In the face of that, Rose Marie Muraro, 81, knew that this violence couldn’t be beaten by force. But the ideas and the possibility of expressing and spreading them were a way through which women could break away with discriminatory logic and domination, both cruelly considered natural.
As a writer and editor, Rose Marie gave voice to the bold positions and progressive ideas about themes related to the matter of gender.
Her literary production was dedicated to women’s rights: “I went to work with “the woman” because I thought from her things would get better. If you change her condition, you change that of her children, and consequently, that of the chain of generations”, she says.
In the 1960s, as the editorial director of Editora Vozes, she collaborated to the mobilization of two important social movements in Brazil, that of female emancipation and that of Liberation Theology with Leonardo Boff.
Throughout the last 40 years, she wrote over 30 books, many considered polemic in the time in which they were published, such as “Sexualidade da Mulher Brasileira Corpo e Classe Social no Brasil”, from 1983. “Automação e o Futuro do Homem” (1966), and “Libertação Sexual da Mulher” (1975), which were censored by the military for being considered pornographic.
For her intellectual contributions and militancy, she’s considered an icon of the feminist movement in the country. Her acting was remarkable during the 1970s; her revolutionary and liberating discourse was one of the means of resistance against the military regime.
In 1986, after the publication of “A Erótica Cristã”, she was expelled from the publishing house as a retaliation from the conservative sectors of the Catholic Church.
She recently received the Teotônio Vilela prize from the Federal Senate, in commemoration of the 20 years of amnesty in Brazil. The mistaken perception of women as a fragile sex soon dispels itself for those who know this brave and outgoing woman. “When I started to work, in the 1970s, I was alone, exposing myself to the military. I was crazy, not afraid of anything”, she recalls the violent times of repression.
Rose Marie remembers it was forbidden to gather, but that didn’t stop the mobilization and foundation of one of the country’s first feminist organizations. In 1975, with women from the Communist Party of São Paulo, she founded the São Paulo Women Development Center, dedicated to organizing and mobilizing women from the middle class and young liberal professionals, so that they diffused the feminist debate among popular classes. “We developed a struggle with political projects, of going to favelas and all, but that wasn’t funded. We did interviews, we knew the needs of women, worked for the decriminalization of abortion, did marches”, she recounts.
Involvement with human rights was part of practically her entire life. Her first action was with Dom Helder Câmara, at 15 years old. At that time, she joined one of the Catholic Student Action groups, wherein she got intensely involved with social movements.
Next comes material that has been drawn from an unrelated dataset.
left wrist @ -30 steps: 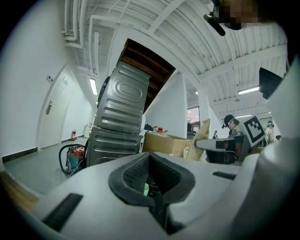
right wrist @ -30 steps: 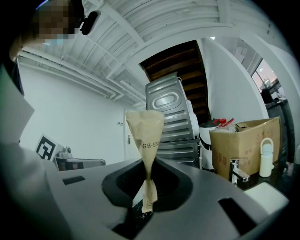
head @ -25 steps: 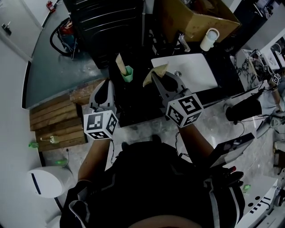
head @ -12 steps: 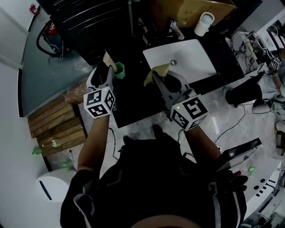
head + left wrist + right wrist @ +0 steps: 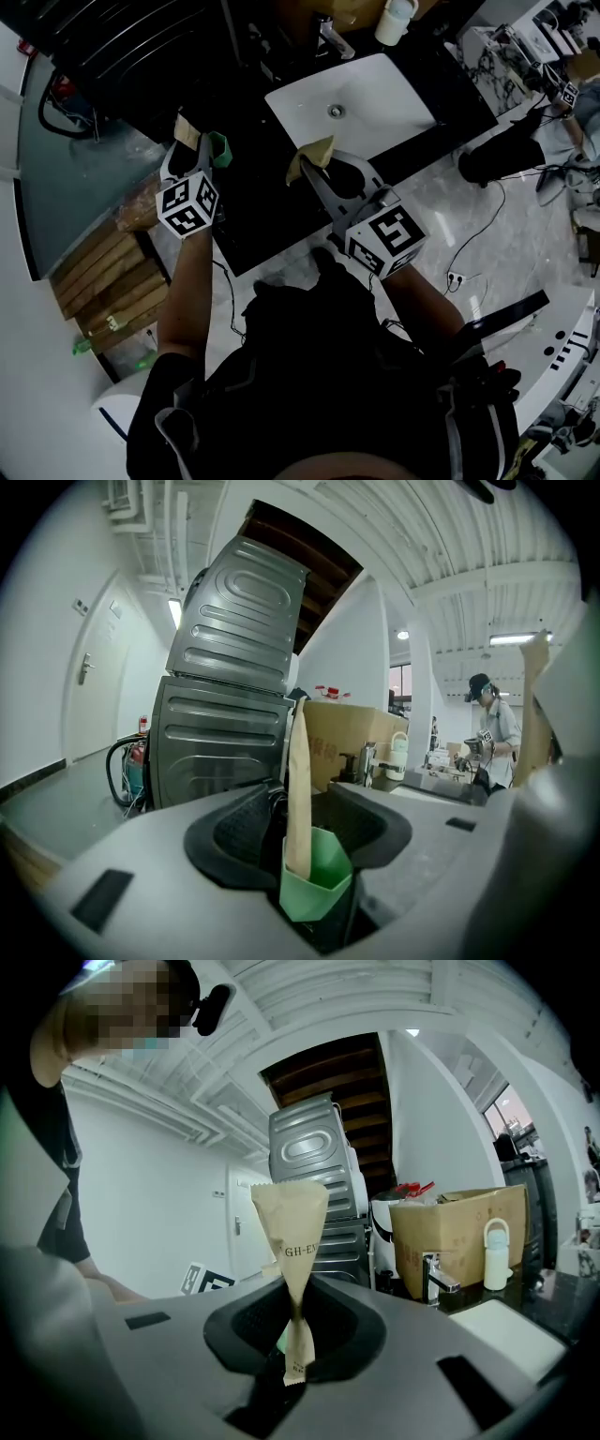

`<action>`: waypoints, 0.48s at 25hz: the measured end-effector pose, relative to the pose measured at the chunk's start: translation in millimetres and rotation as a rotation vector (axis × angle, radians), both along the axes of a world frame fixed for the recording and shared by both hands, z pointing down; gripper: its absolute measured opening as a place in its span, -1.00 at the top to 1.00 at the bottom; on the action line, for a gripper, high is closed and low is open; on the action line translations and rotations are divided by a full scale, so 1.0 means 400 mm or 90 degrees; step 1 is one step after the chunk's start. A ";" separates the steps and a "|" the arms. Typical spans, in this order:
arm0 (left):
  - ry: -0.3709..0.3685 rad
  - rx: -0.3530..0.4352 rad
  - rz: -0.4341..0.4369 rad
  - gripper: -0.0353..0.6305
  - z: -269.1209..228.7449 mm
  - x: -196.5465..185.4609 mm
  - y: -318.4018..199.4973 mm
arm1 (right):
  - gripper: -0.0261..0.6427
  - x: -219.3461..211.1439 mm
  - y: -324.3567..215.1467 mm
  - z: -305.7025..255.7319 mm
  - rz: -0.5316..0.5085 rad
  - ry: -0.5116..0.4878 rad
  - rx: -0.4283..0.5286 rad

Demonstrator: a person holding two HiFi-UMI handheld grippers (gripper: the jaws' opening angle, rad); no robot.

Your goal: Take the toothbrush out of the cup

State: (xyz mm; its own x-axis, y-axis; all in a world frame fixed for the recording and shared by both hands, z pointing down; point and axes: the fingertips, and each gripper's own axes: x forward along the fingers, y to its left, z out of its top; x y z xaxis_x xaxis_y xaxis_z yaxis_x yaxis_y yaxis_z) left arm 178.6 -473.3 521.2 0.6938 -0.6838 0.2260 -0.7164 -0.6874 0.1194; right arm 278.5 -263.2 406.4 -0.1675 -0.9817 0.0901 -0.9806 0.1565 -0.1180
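- The paper-wrapped toothbrush (image 5: 298,789) is standing in the green cup (image 5: 317,885). Its lower end is sitting inside the cup and its tan wrapper is rising well above the rim, close to upright. It is not yet out of the cup.
- The green cup is sitting between the jaws of the left hand-held gripper (image 5: 201,157). Those jaws are opening and standing wide, one on each side of the cup. No pad is seen pressing on the cup or the wrapper.
- In the head view the cup is showing at the left part of the black tabletop (image 5: 253,216), well apart from the white sink (image 5: 375,103). The jaws are hiding the cup's base, so its contact with the tabletop cannot be confirmed.
- The right hand-held gripper (image 5: 317,171) is closed on a paper packet (image 5: 291,1232). It is pinching the packet at a narrow waist, with the wider top flaring above the jaws and the short end hanging below.
- This packet is hovering over the tabletop near the front left corner of the sink, apart from the cup.
- A faucet (image 5: 333,37) and a white bottle (image 5: 394,21) are standing behind the sink.
- A cardboard box (image 5: 459,1232) is sitting beside the faucet, and a grey metal appliance (image 5: 234,667) is rising behind the cup.
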 end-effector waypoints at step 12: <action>-0.013 0.016 -0.011 0.71 0.003 0.009 -0.025 | 0.78 0.032 0.032 0.008 0.029 -0.005 -0.005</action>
State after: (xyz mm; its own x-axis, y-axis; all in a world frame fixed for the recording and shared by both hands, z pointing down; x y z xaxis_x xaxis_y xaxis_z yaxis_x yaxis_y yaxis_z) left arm 182.3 -483.5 522.3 0.6767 -0.7019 0.2225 -0.7308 -0.6771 0.0867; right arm 291.3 -250.5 409.7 -0.1240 -0.9875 0.0971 -0.9857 0.1113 -0.1265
Another surprising detail of her trajectory is the fact she was born almost fully blind and recovered vision only at 66 years old. When she saw herself for the first time in the mirror, she said: “I know now that I’m a very beautiful woman”.
Nowadays, Rose Marie evaluates that the feminist movement is big in the entire world, including in Brazil, and that it had important victories, such as the decriminalization of abortion in a few countries. However, she claims there is still much to be done, so that the asymmetry of gender is balanced out.
To her, one of the ways of ensuring that women have access to their rights is through their empowerment, earned through economic autonomy.
Her contribution to the actualization of human rights was acknowledged many times. She was elected nine times “Woman of the Year”. In 1990 and 1999, she received from the magazine Desfile the title of Woman of the Century. In 2003, she was named councilor of the National Council of Women’s Rights, and in 2006 she was named Patron of Brazilian Feminism.